--- START ---

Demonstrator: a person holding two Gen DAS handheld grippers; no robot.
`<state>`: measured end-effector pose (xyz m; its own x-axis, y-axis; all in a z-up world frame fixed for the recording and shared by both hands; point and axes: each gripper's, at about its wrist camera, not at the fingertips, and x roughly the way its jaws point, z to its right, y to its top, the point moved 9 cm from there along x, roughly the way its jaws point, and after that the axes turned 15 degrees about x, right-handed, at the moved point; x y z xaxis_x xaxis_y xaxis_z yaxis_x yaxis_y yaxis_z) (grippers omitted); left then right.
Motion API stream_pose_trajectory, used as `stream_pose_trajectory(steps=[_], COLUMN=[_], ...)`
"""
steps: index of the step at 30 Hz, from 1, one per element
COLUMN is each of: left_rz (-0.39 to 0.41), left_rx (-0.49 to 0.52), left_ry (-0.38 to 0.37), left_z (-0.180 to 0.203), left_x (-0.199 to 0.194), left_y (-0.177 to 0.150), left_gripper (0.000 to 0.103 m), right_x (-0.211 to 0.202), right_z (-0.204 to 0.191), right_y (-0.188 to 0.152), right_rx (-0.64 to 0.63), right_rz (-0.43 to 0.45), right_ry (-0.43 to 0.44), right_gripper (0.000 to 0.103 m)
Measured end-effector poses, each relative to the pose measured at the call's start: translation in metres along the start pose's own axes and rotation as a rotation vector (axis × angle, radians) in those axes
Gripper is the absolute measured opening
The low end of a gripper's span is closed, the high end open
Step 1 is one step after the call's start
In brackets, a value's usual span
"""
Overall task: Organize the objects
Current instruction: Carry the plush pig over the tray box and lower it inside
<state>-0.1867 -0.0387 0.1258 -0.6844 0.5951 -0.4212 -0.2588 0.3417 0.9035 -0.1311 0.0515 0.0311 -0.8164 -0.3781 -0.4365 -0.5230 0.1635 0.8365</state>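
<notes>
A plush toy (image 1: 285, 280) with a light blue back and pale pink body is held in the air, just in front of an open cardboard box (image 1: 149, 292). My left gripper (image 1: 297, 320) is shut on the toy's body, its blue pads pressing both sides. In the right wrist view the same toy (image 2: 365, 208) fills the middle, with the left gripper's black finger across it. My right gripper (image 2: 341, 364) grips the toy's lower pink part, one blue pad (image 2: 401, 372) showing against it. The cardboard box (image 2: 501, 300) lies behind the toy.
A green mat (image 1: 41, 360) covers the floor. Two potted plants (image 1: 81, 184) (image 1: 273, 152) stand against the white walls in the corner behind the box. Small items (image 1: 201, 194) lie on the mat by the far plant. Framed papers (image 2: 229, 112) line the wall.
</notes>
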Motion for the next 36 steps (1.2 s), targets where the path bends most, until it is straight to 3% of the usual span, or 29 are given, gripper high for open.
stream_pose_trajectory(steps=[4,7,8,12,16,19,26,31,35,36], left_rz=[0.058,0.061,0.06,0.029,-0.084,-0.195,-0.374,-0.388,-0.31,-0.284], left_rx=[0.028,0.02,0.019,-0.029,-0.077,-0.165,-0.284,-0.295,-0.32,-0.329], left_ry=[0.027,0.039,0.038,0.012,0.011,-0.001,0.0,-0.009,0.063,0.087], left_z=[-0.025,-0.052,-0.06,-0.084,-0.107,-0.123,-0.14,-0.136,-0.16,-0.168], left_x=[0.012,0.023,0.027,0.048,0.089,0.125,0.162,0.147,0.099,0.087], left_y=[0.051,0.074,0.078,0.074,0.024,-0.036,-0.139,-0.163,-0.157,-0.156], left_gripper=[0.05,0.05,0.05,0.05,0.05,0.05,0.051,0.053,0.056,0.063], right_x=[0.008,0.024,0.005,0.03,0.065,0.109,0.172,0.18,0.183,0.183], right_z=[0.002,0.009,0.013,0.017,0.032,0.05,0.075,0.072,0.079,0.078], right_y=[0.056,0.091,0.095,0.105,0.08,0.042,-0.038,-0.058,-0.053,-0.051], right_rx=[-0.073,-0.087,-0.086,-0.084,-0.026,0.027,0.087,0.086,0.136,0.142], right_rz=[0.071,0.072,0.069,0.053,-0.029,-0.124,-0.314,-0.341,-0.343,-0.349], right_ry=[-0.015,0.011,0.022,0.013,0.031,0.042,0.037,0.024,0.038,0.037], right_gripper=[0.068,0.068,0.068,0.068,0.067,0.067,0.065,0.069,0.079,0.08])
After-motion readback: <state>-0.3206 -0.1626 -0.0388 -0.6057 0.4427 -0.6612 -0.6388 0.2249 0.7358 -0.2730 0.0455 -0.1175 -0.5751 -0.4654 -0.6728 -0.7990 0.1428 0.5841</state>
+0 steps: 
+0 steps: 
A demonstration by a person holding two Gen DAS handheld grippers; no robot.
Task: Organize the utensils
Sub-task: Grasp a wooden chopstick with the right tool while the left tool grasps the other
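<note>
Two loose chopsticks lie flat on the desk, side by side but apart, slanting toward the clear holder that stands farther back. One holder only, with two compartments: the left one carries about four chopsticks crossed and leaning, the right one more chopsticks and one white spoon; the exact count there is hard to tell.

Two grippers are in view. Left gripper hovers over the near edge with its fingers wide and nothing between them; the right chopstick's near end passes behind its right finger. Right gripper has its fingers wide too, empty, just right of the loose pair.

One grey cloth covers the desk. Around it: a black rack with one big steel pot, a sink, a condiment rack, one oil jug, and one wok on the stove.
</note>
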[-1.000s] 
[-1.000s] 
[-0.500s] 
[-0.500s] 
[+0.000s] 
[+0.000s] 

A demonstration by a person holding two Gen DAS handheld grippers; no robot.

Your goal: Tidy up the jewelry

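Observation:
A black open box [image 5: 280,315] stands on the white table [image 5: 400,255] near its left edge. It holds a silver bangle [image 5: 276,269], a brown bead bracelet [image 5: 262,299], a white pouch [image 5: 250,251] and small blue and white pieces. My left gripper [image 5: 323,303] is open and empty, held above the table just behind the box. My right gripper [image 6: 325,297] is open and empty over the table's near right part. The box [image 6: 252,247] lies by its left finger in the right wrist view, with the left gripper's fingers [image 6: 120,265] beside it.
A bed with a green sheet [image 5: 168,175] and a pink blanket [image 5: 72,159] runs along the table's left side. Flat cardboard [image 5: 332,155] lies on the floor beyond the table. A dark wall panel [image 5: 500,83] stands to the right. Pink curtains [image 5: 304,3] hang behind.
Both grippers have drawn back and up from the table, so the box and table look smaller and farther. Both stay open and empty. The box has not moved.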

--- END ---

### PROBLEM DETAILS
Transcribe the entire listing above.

### FINAL ANSWER
Demonstrator: a person holding two Gen DAS handheld grippers; no robot.
`<state>`: measured end-effector pose (xyz m; its own x-axis, y-axis; all in a z-up world frame fixed for the recording and shared by both hands; point and axes: each gripper's, at about its wrist camera, not at the fingertips, and x roughly the way its jaws point, z to its right, y to its top, the point moved 9 cm from there along x, roughly the way its jaws point, and after that the axes turned 15 degrees about x, right-handed, at the moved point; x y z xaxis_x xaxis_y xaxis_z yaxis_x yaxis_y yaxis_z) (grippers omitted); left then right.
Motion API stream_pose_trajectory, used as `stream_pose_trajectory(steps=[_], COLUMN=[_], ...)`
"""
steps: index of the step at 30 Hz, from 1, one per element
COLUMN is each of: left_rz (-0.39 to 0.41), left_rx (-0.49 to 0.52), left_ry (-0.38 to 0.37), left_z (-0.180 to 0.203), left_x (-0.199 to 0.194), left_y (-0.177 to 0.150), left_gripper (0.000 to 0.103 m), right_x (-0.211 to 0.202), right_z (-0.204 to 0.191), right_y (-0.188 to 0.152), right_rx (-0.64 to 0.63), right_rz (-0.43 to 0.45), right_ry (-0.43 to 0.44), right_gripper (0.000 to 0.103 m)
Measured end-effector poses, each relative to the pose measured at the call's start: translation in metres along the start pose's own axes and rotation as a rotation vector (axis × angle, radians) in those axes
Gripper is the absolute measured opening
The low end of a gripper's span is closed, the high end open
Step 1 is one step after the call's start
In brackets, a value's usual span
"""
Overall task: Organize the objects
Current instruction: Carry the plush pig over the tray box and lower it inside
<state>-0.1867 -0.0387 0.1258 -0.6844 0.5951 -0.4212 -0.2588 0.3417 0.9035 -0.1311 0.0515 0.0311 -0.8164 -0.3781 -0.4365 -0.5230 0.1635 0.8365</state>
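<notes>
A plush toy (image 1: 285, 280) with a light blue back and pale pink body is held in the air, just in front of an open cardboard box (image 1: 149, 292). My left gripper (image 1: 297, 320) is shut on the toy's body, its blue pads pressing both sides. In the right wrist view the same toy (image 2: 365, 208) fills the middle, with the left gripper's black finger across it. My right gripper (image 2: 341, 364) grips the toy's lower pink part, one blue pad (image 2: 401, 372) showing against it. The cardboard box (image 2: 501, 300) lies behind the toy.
A green mat (image 1: 41, 360) covers the floor. Two potted plants (image 1: 81, 184) (image 1: 273, 152) stand against the white walls in the corner behind the box. Small items (image 1: 201, 194) lie on the mat by the far plant. Framed papers (image 2: 229, 112) line the wall.
</notes>
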Motion for the next 36 steps (1.2 s), targets where the path bends most, until it is straight to 3% of the usual span, or 29 are given, gripper high for open.
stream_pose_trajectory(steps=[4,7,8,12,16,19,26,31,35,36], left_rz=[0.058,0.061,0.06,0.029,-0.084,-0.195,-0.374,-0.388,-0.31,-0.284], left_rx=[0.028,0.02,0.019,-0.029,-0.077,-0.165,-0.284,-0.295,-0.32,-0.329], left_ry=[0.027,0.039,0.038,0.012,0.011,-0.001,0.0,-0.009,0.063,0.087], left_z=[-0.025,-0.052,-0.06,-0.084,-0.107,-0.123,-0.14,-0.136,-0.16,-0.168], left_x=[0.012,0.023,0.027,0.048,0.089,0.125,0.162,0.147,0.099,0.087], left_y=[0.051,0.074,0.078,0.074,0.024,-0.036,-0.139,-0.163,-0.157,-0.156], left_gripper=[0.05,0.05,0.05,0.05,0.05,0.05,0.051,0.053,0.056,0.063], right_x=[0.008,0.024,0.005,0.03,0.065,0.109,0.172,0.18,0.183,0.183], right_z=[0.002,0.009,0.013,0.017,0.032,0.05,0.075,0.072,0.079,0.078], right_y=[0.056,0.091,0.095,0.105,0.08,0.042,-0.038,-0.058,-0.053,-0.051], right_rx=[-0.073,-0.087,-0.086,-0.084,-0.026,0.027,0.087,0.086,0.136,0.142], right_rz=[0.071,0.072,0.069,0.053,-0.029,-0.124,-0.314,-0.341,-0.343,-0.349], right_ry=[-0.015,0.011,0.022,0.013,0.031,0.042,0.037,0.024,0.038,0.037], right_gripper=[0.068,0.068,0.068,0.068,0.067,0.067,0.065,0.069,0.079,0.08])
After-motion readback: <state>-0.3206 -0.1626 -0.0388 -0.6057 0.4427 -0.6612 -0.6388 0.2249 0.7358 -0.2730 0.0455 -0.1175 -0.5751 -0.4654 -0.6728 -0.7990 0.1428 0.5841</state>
+0 steps: 
+0 steps: 
A demonstration by a person holding two Gen DAS handheld grippers; no robot.
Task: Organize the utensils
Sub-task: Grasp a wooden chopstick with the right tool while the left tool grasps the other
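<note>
Two loose chopsticks lie flat on the desk, side by side but apart, slanting toward the clear holder that stands farther back. One holder only, with two compartments: the left one carries about four chopsticks crossed and leaning, the right one more chopsticks and one white spoon; the exact count there is hard to tell.

Two grippers are in view. Left gripper hovers over the near edge with its fingers wide and nothing between them; the right chopstick's near end passes behind its right finger. Right gripper has its fingers wide too, empty, just right of the loose pair.

One grey cloth covers the desk. Around it: a black rack with one big steel pot, a sink, a condiment rack, one oil jug, and one wok on the stove.
</note>
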[-1.000s] 
[-1.000s] 
[-0.500s] 
[-0.500s] 
[+0.000s] 
[+0.000s] 

A demonstration by a person holding two Gen DAS handheld grippers; no robot.

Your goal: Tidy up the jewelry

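Observation:
A black open box [image 5: 280,315] stands on the white table [image 5: 400,255] near its left edge. It holds a silver bangle [image 5: 276,269], a brown bead bracelet [image 5: 262,299], a white pouch [image 5: 250,251] and small blue and white pieces. My left gripper [image 5: 323,303] is open and empty, held above the table just behind the box. My right gripper [image 6: 325,297] is open and empty over the table's near right part. The box [image 6: 252,247] lies by its left finger in the right wrist view, with the left gripper's fingers [image 6: 120,265] beside it.
A bed with a green sheet [image 5: 168,175] and a pink blanket [image 5: 72,159] runs along the table's left side. Flat cardboard [image 5: 332,155] lies on the floor beyond the table. A dark wall panel [image 5: 500,83] stands to the right. Pink curtains [image 5: 304,3] hang behind.
Both grippers have drawn back and up from the table, so the box and table look smaller and farther. Both stay open and empty. The box has not moved.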

This is the complete answer.